The third Mary on our list is the niece of Mary Sidney - Mary Wroth (1587-1653), who took her aunts legacy and built on it to become one of the most important woman writers in English history. Any one of her literary achievements would be more than enough to prove that fact, together they are unprecedented.
Mary Wroth was a lot of firsts in her writing career; she was the first Englishwoman known to have written an original work of prose fiction, and an original dramatic comedy play (she was also the second to write a complete sonnet sequence). Her works upend the traditional gender roles in romantic literature (eg. making the unattainable object of love male, and the female characters active in the pursuit of love), and drew attention to some of the many struggles women faced in the 17th Century - particularly the issue of enforced marriage.
Her dramatic comedy play was ‘Love’s Victory’, a pastoral closet drama which would have been intended to be read aloud among friends and family, rather than performed in public. Many plays written by women at this time were also ‘closet’ dramas, as this was seen as a more respectable alternative to publishing your work or having it publicly performed.

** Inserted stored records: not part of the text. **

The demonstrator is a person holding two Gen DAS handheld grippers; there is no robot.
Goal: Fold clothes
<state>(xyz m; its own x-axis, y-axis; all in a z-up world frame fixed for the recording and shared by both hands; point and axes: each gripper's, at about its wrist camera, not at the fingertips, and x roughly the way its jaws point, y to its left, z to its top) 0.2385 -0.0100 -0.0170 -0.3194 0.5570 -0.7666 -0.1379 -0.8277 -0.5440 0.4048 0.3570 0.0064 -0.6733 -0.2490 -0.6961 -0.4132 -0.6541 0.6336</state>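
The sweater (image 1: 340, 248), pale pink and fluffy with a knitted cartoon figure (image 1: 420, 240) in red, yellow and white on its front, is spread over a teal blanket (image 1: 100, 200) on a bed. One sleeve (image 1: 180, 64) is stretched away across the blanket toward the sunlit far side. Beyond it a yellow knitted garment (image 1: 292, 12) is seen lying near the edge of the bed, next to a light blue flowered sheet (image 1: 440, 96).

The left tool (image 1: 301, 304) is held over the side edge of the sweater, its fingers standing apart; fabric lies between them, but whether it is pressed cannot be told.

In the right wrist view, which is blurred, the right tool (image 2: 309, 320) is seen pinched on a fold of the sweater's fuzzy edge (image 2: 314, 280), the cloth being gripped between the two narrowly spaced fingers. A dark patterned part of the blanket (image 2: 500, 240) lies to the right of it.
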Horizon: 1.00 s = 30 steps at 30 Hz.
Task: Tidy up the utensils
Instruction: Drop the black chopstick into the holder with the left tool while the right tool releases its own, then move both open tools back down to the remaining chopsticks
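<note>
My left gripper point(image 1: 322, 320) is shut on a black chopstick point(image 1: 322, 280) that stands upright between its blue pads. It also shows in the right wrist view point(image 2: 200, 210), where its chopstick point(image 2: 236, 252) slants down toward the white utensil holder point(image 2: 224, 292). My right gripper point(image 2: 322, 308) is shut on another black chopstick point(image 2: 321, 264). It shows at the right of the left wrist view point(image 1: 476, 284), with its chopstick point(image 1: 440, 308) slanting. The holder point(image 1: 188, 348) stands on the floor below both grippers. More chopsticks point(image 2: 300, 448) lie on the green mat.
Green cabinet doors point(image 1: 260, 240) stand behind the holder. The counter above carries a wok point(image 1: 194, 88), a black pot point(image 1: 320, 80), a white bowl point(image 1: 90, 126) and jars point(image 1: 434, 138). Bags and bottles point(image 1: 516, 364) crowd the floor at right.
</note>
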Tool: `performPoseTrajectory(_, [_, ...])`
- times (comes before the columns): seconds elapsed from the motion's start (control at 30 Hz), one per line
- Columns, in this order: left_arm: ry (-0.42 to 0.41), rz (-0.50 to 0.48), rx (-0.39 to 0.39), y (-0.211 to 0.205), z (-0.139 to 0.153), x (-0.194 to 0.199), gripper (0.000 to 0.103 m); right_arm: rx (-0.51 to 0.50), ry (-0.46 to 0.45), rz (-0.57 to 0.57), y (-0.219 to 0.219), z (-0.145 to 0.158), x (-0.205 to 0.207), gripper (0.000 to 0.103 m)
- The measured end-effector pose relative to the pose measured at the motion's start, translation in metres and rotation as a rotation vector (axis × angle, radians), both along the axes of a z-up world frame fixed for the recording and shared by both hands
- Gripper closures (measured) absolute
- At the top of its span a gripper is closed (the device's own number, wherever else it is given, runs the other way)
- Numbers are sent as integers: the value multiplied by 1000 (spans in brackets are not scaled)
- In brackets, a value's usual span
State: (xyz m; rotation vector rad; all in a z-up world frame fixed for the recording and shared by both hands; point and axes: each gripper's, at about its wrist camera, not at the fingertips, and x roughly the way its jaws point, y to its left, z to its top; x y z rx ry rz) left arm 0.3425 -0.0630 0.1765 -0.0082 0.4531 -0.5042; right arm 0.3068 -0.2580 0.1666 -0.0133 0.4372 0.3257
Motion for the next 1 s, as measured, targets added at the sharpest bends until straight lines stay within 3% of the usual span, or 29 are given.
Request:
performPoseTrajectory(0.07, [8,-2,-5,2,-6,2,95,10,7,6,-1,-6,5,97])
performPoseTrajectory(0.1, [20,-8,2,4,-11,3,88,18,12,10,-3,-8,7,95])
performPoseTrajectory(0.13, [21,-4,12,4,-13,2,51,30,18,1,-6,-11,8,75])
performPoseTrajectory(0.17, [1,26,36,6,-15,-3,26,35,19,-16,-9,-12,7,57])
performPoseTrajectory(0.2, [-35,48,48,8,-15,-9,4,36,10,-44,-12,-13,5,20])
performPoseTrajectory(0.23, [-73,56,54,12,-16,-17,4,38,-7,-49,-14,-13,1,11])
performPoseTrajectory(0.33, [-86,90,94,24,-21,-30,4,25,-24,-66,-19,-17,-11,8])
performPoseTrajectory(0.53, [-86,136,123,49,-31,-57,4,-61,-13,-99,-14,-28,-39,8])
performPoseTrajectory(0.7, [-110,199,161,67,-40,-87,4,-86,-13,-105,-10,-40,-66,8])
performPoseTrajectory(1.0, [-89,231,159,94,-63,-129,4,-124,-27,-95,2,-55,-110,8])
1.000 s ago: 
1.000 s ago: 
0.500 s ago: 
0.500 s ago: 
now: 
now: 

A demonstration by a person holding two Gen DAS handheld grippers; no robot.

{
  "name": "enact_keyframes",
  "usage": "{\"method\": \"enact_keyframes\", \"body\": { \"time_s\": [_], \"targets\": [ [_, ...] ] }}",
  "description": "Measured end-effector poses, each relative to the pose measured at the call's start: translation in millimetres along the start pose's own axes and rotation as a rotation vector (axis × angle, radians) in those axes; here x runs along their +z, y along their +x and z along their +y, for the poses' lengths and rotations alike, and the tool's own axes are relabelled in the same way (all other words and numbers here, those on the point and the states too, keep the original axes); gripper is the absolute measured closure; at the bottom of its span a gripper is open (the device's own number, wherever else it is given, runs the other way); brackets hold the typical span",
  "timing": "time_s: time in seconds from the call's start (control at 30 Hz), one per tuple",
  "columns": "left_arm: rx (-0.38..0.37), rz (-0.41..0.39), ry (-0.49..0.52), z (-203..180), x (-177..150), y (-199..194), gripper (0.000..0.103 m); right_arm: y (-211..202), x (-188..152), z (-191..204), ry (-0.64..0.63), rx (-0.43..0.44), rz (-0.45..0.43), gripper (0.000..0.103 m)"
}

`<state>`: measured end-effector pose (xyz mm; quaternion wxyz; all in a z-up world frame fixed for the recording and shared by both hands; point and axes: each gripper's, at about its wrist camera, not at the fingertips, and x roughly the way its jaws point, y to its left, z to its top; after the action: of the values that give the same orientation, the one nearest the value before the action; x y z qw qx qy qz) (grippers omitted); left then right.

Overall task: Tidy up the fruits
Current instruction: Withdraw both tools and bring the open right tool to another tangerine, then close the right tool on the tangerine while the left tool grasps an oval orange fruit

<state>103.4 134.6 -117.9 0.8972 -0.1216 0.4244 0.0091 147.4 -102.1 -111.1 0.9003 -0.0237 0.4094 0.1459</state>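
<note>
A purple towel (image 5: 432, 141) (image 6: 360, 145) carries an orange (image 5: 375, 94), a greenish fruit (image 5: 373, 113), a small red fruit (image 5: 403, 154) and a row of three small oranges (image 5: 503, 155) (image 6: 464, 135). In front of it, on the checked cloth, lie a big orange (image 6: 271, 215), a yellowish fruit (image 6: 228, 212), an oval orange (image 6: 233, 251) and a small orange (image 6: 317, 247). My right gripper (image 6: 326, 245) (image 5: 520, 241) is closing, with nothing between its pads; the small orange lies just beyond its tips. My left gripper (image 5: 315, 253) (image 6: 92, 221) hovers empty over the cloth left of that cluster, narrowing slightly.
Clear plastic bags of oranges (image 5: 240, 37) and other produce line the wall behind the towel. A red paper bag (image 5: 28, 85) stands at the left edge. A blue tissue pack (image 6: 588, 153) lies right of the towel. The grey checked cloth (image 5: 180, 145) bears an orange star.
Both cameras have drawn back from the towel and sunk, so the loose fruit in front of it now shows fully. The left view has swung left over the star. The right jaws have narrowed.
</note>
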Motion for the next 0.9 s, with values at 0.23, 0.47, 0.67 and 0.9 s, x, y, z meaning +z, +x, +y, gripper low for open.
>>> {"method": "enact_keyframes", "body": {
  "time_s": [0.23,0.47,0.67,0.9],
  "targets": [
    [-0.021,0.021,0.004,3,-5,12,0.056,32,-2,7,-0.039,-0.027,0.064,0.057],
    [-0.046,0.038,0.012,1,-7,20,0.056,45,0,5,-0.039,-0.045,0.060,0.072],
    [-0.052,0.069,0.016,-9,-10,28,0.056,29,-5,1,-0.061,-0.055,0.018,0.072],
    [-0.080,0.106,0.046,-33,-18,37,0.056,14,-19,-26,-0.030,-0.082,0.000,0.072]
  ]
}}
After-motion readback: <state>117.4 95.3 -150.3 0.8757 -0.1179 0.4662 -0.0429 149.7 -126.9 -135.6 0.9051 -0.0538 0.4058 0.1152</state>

The play centres on a group of shepherds and shepherdesses in Cyprus, who Venus commands Cupid to cause heartache to for failing to show her enough reverence. This results in a series of romantic misunderstandings and a narrowly averted tragedy, resolved by the intervention of Venus and Cupid.
The main dramas seem to draw from Mary Wroth’s own experience of love. The central characters of Musella and Philisses are the ‘true love’ pairing of the play, but Musella’s mother tries to force her to marry the Rustic, a comically dull and unrefined character.
Mary Wroth was not exactly a fan of the man she was made to marry. In fact, few people were - he was most successful as a hunter but best known as a drunk and a gambler, whereas Mary loved the arts. Her friend Ben Jonson even disapproved, once saying that ‘my Lady Wroth is unworthily married on a Jealous husband.’ Mary and Robert appear to have disagreed from the moment they met, neither much liking the other based on surviving accounts.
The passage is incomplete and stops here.